**Brief**.
Copy verbatim the material from its first line to the line that holds "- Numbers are", including that line.

**Given material**.
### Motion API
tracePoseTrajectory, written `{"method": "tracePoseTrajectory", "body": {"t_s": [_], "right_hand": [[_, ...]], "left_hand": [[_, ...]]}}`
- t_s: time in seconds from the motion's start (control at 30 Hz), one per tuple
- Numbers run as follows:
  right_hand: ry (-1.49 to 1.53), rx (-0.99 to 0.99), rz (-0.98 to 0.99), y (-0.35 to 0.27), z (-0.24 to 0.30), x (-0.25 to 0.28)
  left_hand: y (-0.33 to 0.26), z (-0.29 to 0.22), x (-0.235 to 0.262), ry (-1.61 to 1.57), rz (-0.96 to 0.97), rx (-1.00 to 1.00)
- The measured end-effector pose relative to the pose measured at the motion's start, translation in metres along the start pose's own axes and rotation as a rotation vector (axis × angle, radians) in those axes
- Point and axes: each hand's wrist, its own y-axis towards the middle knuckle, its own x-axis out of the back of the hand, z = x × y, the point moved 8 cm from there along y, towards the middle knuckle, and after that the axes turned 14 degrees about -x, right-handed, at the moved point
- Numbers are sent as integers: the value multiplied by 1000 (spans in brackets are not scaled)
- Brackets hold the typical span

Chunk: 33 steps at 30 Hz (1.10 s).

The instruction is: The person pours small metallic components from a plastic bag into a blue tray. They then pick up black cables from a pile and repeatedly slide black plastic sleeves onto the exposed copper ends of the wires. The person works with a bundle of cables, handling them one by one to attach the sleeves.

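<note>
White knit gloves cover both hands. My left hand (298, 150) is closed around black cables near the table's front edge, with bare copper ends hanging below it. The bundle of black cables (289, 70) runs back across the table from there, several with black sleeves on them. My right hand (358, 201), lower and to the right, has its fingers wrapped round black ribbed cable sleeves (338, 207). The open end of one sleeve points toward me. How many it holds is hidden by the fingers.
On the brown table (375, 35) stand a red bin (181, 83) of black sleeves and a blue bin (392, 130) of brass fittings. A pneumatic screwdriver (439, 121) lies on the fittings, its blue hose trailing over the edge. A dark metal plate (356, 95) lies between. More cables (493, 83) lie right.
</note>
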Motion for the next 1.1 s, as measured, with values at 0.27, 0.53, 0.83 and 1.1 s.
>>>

**Output**.
### Motion API
tracePoseTrajectory, written `{"method": "tracePoseTrajectory", "body": {"t_s": [_], "right_hand": [[_, ...]], "left_hand": [[_, ...]]}}`
- t_s: time in seconds from the motion's start (control at 30 Hz), one per tuple
- Numbers run as follows:
  right_hand: ry (-1.49 to 1.53), rx (-0.99 to 0.99), rz (-0.98 to 0.99), y (-0.35 to 0.27), z (-0.24 to 0.30), x (-0.25 to 0.28)
  left_hand: y (-0.33 to 0.26), z (-0.29 to 0.22), x (-0.235 to 0.262), ry (-1.61 to 1.57), rz (-0.96 to 0.97), rx (-1.00 to 1.00)
- The measured end-effector pose relative to the pose measured at the motion's start, translation in metres along the start pose's own axes and rotation as a rotation vector (axis × angle, radians) in those axes
- Point and axes: each hand's wrist, its own y-axis towards the middle knuckle, its own x-axis out of the back of the hand, z = x × y, the point moved 8 cm from there along y, towards the middle knuckle, and after that the axes turned 14 degrees about -x, right-handed, at the moved point
- Numbers are sent as integers: the value multiplied by 1000 (spans in brackets are not scaled)

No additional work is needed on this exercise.